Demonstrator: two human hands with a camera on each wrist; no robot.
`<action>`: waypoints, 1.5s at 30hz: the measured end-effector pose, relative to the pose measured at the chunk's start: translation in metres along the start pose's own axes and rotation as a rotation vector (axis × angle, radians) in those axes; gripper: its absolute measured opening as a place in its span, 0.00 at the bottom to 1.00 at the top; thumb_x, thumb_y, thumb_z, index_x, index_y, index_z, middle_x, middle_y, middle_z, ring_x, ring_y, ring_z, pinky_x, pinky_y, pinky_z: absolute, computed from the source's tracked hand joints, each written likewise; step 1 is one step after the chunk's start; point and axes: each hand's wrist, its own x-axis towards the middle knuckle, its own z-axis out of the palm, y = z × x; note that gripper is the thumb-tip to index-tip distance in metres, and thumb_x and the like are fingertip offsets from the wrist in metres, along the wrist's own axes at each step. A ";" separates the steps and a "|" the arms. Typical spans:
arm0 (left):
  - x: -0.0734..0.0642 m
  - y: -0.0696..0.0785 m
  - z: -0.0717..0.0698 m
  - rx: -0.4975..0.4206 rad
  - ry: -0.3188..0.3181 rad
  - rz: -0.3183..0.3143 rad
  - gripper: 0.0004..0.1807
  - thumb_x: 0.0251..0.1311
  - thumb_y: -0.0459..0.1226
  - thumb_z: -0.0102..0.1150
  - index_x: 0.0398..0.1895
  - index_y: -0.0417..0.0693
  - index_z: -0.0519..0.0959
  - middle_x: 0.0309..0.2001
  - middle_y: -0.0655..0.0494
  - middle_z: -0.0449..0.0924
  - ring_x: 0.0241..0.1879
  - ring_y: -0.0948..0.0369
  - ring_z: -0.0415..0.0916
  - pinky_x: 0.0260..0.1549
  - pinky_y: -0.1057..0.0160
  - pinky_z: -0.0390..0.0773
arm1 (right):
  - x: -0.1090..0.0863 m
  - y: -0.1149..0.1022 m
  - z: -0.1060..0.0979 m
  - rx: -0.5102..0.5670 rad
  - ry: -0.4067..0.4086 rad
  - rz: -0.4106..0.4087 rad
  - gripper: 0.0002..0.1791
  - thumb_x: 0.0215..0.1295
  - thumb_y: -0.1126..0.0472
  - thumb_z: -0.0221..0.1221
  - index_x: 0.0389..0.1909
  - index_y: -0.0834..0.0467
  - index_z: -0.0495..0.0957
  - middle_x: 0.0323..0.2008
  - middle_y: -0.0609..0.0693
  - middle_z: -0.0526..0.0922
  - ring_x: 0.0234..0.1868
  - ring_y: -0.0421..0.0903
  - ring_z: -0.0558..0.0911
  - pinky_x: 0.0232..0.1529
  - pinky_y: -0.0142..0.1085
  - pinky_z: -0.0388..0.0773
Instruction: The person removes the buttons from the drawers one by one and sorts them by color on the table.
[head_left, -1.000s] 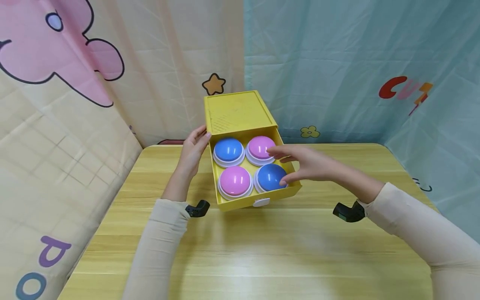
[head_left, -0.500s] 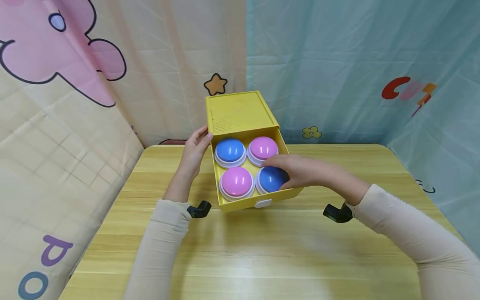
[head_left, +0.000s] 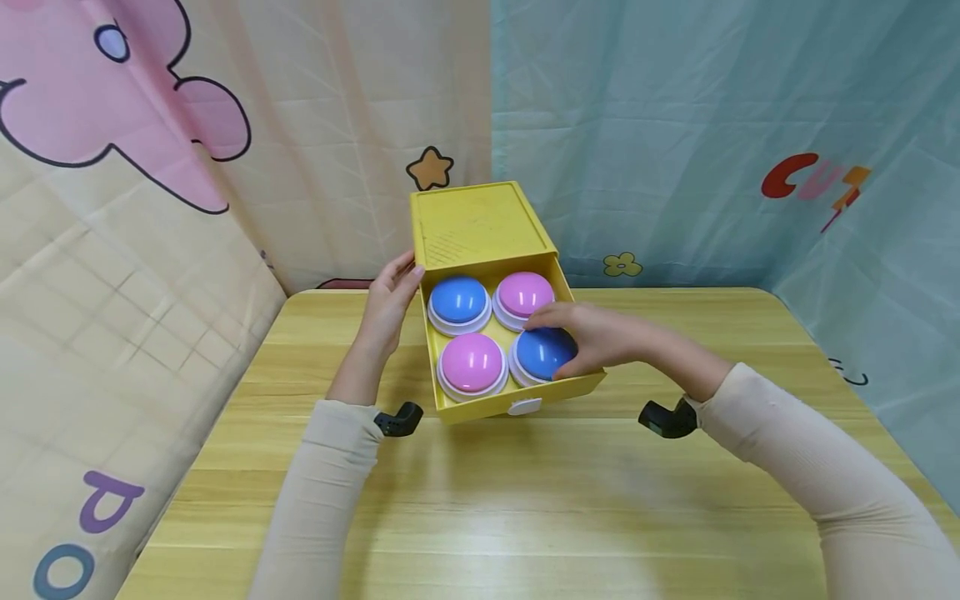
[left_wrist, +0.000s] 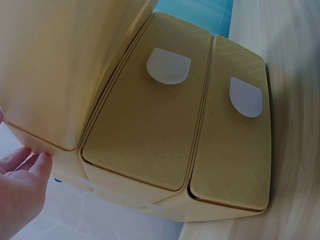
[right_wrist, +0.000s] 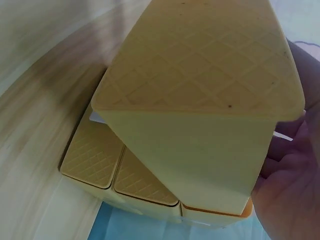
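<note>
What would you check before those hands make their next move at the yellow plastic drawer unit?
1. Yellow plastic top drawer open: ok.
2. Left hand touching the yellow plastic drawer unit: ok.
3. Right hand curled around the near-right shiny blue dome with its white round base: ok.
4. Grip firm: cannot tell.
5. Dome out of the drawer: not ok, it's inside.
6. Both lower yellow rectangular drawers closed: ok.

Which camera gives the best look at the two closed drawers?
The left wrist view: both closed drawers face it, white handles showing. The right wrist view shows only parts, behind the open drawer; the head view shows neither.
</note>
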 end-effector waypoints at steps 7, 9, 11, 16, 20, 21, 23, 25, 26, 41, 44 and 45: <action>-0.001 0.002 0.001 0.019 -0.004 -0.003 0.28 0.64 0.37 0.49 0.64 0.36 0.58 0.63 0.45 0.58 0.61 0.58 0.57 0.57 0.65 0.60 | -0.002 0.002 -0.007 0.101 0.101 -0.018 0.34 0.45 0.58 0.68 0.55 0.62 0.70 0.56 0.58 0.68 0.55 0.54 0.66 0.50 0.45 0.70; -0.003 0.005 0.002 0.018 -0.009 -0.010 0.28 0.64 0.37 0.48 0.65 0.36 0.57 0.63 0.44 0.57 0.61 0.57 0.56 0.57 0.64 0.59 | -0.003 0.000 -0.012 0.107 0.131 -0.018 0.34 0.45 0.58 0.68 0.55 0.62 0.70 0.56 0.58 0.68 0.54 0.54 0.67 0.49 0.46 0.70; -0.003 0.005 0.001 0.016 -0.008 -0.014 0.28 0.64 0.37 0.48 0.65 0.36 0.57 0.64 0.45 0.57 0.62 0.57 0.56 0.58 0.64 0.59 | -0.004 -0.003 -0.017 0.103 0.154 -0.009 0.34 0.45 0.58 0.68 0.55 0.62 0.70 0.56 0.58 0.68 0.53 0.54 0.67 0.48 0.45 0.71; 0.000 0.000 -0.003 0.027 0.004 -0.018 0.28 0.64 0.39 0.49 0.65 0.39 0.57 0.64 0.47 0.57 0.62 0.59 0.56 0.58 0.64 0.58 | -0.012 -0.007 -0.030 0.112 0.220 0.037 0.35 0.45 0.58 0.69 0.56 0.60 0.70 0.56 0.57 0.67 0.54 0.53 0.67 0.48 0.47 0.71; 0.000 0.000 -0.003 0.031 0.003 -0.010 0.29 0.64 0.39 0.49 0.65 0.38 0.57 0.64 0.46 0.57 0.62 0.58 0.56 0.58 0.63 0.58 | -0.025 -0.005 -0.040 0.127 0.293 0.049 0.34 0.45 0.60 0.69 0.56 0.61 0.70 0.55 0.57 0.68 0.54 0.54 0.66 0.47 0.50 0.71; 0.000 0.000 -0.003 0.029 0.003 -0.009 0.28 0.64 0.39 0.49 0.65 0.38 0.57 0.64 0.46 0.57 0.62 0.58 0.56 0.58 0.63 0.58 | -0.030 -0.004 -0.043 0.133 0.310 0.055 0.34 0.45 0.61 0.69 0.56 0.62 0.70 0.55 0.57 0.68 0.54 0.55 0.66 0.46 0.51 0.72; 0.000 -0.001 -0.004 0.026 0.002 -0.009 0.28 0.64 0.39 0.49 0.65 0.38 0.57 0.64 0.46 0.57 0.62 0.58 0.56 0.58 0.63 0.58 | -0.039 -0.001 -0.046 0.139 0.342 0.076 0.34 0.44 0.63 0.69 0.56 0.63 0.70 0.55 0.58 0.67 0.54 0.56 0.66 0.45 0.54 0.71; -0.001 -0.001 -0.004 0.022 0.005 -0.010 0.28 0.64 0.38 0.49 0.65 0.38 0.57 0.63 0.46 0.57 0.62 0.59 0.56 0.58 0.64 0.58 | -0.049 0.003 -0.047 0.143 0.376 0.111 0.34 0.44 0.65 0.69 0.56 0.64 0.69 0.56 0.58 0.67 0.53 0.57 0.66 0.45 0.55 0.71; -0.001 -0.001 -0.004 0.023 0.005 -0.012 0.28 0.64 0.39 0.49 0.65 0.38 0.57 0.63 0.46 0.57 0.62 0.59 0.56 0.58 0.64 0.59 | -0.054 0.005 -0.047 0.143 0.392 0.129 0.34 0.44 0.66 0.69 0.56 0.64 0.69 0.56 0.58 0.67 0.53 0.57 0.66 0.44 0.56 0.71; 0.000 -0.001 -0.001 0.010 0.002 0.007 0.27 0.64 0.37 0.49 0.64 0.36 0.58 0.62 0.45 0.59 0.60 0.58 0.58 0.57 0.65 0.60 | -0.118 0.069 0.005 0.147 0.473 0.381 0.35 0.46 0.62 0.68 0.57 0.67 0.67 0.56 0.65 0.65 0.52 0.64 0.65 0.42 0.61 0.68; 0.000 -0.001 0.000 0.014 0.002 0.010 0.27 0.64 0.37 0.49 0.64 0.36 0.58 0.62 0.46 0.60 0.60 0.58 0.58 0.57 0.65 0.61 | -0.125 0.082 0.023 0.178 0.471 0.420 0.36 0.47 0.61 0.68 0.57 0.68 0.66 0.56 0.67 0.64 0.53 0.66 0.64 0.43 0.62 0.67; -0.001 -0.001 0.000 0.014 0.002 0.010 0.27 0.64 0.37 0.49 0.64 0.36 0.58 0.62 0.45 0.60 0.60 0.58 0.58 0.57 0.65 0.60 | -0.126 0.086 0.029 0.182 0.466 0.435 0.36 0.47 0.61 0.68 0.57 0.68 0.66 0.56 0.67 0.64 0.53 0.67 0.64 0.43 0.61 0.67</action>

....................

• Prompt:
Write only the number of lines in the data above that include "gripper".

• Written reply:
3